If you already own your home and don’t intend to borrow money for any big ticket items in the near future, your credit score becomes even less of a factor in your overall financial picture.

When I had an 800 credit score, I was able to get over $200,000 in credit to pursue a business venture.  When the business venture didn’t work out as planned and I couldn’t meet my monthly interest payments on my cards, a bankruptcy attorney told me about the process of negotiating settlements on credit card balances, to pay them off for less than the amount owed.  My first question was, “how will that affect my credit score?”

In about six months of settlement negotiations, I reduced my credit card debt from $212,000 to $30,000 and I had $115,000 in debt written off.  This reduced my credit score by about 200 points, to just over 600.

But I had $115,000 in debt written off, not to mention all the interest I would have paid on the $212,000 in debt at 18-29% over years of minimum payments.  I couldn’t buy enough new cars in my lifetime at 2 or 3% higher interest to add up to more than I saved by settling my debt. 

Had I been the homebuyer in the example above, I would have paid $185,000 more in interest over 30 years, compared to saving $115,000 in six months.

The point is, if you’re in debt, debt settlement may be a viable option that will save you more money in the long run that you’d save by having a higher credit score and paying a point or two lower on your next car loan.

I’m not suggesting that anyone abandon their credit score to the wind and adopt unsound financial habits. I am suggesting that in the conversations you have with your attorney, accountant, spouse and self, give credit score considerations their proper due.  They are a single part of a large financial equation, not the end-all, absolute factor that your lenders and silly television commercials would have you believe.

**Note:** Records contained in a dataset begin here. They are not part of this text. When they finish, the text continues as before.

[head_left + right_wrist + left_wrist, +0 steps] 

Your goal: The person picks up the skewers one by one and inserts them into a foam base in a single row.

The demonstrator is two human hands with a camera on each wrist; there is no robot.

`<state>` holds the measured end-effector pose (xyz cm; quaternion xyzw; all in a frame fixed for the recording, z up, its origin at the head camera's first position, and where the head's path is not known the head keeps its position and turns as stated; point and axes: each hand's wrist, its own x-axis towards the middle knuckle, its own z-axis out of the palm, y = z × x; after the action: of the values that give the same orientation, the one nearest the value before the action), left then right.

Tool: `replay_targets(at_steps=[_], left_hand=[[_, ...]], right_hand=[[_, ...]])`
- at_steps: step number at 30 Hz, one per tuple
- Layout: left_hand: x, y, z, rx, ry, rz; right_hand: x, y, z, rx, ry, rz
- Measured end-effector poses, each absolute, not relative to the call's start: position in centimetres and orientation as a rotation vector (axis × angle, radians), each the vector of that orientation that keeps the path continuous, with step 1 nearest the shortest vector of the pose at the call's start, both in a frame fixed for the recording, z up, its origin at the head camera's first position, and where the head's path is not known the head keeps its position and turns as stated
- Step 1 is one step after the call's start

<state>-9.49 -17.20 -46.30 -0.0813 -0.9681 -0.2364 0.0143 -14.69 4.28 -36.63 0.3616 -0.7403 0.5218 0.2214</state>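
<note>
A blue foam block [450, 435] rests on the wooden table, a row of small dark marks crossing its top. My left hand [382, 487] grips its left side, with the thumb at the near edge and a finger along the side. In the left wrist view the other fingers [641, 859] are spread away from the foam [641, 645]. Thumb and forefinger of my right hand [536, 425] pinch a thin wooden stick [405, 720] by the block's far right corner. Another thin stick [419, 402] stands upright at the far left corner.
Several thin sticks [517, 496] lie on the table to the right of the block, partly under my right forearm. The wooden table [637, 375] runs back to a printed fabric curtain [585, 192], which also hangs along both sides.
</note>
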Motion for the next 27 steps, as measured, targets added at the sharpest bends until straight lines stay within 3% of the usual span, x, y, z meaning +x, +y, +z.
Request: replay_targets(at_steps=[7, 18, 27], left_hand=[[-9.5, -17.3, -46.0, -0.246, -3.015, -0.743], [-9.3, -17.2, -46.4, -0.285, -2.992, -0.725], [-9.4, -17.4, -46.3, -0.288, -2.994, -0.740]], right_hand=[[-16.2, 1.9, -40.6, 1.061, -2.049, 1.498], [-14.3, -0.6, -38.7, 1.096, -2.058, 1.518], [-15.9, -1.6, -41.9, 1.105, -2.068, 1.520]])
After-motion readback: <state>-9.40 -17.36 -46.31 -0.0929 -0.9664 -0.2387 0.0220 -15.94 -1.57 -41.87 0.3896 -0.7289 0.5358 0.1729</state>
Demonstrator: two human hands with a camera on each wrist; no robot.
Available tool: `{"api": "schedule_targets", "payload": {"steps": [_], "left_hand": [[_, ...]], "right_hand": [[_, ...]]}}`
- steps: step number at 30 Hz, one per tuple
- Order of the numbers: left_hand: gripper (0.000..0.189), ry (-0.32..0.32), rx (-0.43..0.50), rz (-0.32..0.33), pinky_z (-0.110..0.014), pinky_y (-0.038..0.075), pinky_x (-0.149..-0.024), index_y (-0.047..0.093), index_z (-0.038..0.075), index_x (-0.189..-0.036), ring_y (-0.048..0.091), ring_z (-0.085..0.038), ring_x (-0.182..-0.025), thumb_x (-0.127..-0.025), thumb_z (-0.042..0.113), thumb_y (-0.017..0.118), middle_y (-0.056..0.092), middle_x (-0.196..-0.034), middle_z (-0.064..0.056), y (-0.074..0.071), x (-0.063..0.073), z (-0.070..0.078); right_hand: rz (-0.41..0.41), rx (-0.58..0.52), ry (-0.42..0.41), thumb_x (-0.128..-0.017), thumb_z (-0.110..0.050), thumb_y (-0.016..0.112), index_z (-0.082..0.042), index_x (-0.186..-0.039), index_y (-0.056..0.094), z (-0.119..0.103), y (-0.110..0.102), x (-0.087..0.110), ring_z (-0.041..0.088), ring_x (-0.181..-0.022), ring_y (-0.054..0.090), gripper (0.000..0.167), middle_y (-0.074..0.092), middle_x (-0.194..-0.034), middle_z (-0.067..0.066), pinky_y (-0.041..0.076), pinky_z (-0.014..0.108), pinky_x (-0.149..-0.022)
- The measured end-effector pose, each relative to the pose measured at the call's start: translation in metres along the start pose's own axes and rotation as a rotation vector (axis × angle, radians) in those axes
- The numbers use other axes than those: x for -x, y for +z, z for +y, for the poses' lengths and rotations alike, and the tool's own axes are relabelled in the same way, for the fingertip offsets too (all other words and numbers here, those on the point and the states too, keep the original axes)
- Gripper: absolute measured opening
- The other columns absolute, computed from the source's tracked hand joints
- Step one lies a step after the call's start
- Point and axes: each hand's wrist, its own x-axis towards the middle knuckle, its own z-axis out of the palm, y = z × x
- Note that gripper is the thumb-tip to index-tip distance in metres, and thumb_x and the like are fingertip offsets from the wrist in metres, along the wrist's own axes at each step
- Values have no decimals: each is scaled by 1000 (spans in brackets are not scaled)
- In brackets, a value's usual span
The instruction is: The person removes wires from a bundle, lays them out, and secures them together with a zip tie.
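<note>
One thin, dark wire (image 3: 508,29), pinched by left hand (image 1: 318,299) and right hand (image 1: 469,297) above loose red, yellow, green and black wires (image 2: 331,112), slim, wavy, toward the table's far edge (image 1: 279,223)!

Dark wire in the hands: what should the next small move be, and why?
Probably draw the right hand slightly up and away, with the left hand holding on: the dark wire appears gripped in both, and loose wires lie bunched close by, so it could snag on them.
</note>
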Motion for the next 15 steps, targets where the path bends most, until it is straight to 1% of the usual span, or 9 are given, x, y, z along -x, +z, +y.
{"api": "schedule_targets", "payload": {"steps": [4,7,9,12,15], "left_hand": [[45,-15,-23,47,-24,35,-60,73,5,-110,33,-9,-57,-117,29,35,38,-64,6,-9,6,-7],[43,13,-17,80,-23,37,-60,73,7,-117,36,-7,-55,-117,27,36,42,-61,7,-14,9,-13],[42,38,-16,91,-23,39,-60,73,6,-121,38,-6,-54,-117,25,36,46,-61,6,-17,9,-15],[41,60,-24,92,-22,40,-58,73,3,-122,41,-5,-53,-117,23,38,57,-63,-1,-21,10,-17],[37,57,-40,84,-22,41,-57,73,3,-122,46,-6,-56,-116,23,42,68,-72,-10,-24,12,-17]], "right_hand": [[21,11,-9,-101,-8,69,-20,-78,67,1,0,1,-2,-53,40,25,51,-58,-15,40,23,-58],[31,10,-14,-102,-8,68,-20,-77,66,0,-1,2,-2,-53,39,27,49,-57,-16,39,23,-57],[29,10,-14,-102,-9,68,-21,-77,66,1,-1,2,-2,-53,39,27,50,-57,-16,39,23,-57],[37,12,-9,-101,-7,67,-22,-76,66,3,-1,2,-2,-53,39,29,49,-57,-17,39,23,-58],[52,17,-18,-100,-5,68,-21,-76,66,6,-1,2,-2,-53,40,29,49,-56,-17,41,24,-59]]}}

Credit Card Bad Credit: Available In Various Forms And At Several Rates

Financial transactions using cash will be a part of museum one day. Use of checkbooks for the same purpose is already on the wane. Debit cards and credit cards have elbowed them out. With the rise in online transactions credit card has taken the center stage gradually and steadily. On the other hand, there are people in the financial markets who have stained their history of credit. People with record of bad credit do not usually get their application for credit card approved. It is, however, possible for a person with stained credit record to secure an authorized credit card bad credit.

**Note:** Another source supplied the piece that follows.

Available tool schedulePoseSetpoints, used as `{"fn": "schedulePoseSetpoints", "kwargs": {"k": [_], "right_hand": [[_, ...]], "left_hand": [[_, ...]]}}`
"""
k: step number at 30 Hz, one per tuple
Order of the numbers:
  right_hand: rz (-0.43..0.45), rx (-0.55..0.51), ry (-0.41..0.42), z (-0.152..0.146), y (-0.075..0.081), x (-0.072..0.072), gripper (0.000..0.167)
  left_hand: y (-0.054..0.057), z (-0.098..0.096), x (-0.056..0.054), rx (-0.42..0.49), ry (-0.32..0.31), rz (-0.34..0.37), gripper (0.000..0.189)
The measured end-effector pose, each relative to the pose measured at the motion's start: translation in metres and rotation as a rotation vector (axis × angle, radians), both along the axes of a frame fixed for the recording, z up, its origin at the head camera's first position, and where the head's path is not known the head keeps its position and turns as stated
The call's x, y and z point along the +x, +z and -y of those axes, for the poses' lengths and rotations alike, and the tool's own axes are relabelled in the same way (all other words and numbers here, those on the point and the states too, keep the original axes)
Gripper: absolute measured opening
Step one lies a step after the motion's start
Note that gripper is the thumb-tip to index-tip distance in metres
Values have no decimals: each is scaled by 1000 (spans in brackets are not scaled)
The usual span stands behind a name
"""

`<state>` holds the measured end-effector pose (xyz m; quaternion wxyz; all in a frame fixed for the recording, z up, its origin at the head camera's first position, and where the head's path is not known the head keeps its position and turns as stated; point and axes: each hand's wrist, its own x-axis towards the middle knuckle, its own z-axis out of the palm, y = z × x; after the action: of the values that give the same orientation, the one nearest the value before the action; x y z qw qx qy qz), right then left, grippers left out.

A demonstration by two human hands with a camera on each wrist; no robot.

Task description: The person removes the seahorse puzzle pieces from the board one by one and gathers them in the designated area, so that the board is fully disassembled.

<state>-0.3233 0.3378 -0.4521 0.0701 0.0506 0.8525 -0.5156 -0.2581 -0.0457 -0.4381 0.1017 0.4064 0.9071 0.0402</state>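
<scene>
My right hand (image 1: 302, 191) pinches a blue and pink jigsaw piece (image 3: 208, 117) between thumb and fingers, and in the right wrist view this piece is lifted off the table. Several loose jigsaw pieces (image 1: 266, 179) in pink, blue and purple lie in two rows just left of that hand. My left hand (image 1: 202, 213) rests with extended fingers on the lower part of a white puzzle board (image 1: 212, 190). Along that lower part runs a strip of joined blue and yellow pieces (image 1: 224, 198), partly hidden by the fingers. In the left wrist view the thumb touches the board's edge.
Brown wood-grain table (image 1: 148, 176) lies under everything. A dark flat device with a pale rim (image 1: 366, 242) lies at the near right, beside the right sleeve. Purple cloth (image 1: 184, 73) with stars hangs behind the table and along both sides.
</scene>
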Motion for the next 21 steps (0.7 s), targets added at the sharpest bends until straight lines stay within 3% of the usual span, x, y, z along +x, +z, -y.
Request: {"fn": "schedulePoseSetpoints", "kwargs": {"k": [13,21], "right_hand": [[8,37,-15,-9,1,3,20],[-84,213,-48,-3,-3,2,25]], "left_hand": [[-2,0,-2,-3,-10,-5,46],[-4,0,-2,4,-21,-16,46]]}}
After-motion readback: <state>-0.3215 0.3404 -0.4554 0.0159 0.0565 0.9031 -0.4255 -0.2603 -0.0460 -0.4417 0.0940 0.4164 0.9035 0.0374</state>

People with poor credit scores are not untouchable to the financial companies. There are companies which set pricing as per the Risk they take. They fix different rates of interest on respective offers made on the basis of credit scores of the consumers. They will not refuse the application of a person who has bad credit record. Application of the particular person will be approved if he is ready to get credit card bad credit at higher rates.

There are people who have worst type of credit score. Some others do not have any credit record at all. Companies have made provision of ‘starter cards’ for these people. The ‘starter cards’ are available with high rate of interest, lower credit limit and great amount of fees.

People with bad credit and people with no credit can accept such offers of credit card bad credit. They must try to obey the terms and conditions of the agreement. They must never fail in regular repayment. People accepting credit card bad credit will find after a time that their history of credit has considerably improved. The scope to apply for credit card at favorable rate and terms will be achieved by them gradually.

If record of credit of a man has been tarnished because of bankruptcies, he will not be given advantage of ‘starter cards’. He should opt for ‘secured card’ which is actually other name of prepaid credit card. This is to mean that he can have an access in a fund which he has created in advance. This is similar to Visa or MasterCard and one can withdraw from one’s own fund. Holders of this card will have to pay a little towards administration fee, annual fee and application fee to the companies which have issued these cards.credit card bad credit is thus available in various forms.